La bombe, la rue, et nous : pourquoi le graffiti explose en Normandie
Il suffit de flâner un samedi matin sur les bords de l’Orne, nez au vent entre les péniches et les murs d’entrepôts, pour comprendre : le street art, ici, ce n’est pas que du bruit autour d’une tendance urbaine, ça pulse. À Caen, Bayeux, Lisieux, Merville-Franceville… Le Calvados se réveille tagué de fresques XXL, d’inscriptions joyeuses, de murs qui racontent l’époque. Et pas besoin d’être un rat de galerie pour voir tout ça – les œuvres s’offrent à ciel ouvert, et parfois, pas loin d’une table de ping-pong ou d’un distributeur de lait cru.
Mais la vraie bascule ? Depuis cinq ans, les ateliers et stages d’initiation au graffiti prennent le large. Initiateurs ? Des collectifs engagés, des centres culturels qui n’ont peur ni des couleurs flashy, ni des baskets sales.
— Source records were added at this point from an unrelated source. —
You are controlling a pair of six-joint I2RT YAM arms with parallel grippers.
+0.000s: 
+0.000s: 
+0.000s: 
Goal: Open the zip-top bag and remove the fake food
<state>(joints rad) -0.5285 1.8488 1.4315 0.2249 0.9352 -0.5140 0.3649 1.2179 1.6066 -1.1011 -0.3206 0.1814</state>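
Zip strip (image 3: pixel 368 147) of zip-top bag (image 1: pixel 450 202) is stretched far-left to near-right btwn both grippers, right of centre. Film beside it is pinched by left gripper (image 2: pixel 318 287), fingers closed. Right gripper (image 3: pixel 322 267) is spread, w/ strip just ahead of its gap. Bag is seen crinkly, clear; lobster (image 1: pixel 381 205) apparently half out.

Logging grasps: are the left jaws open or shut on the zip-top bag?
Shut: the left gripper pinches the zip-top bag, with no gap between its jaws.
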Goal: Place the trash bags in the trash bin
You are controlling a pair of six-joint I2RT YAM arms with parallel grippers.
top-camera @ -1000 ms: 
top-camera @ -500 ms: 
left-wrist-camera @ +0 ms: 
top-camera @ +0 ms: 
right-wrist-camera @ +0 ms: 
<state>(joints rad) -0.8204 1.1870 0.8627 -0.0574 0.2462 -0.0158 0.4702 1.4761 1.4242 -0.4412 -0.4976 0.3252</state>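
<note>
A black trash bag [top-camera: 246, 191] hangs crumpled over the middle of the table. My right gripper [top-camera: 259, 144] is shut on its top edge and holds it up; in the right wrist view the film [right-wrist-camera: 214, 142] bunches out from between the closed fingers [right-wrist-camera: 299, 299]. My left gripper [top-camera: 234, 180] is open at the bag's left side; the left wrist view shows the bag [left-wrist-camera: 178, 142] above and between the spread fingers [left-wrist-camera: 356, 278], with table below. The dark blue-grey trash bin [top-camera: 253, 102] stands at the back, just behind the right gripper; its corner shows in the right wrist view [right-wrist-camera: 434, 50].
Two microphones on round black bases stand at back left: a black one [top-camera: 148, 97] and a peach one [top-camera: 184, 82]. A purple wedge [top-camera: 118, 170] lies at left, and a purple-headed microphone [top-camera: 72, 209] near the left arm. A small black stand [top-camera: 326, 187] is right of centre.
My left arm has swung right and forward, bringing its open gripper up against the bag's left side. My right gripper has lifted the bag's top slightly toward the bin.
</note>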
La mairie de Caen, par exemple, soutient régulièrement des événements autour du graff – la première édition du Caen Urban Art a attiré plus de 2 000 curieux en 2022 (source : Ouest-France). À Bayeux, des fresques vont jusqu’à animer le parvis de la gare – l’art urbain investit la ville, version viking 2.0.
La preuve par trois : aujourd’hui, il existe une dizaine de stages officiels dans le Calvados (de mars à octobre, pic saisonnier oblige), portés par des graffeurs pros locaux comme OAKOAK ou GOBA.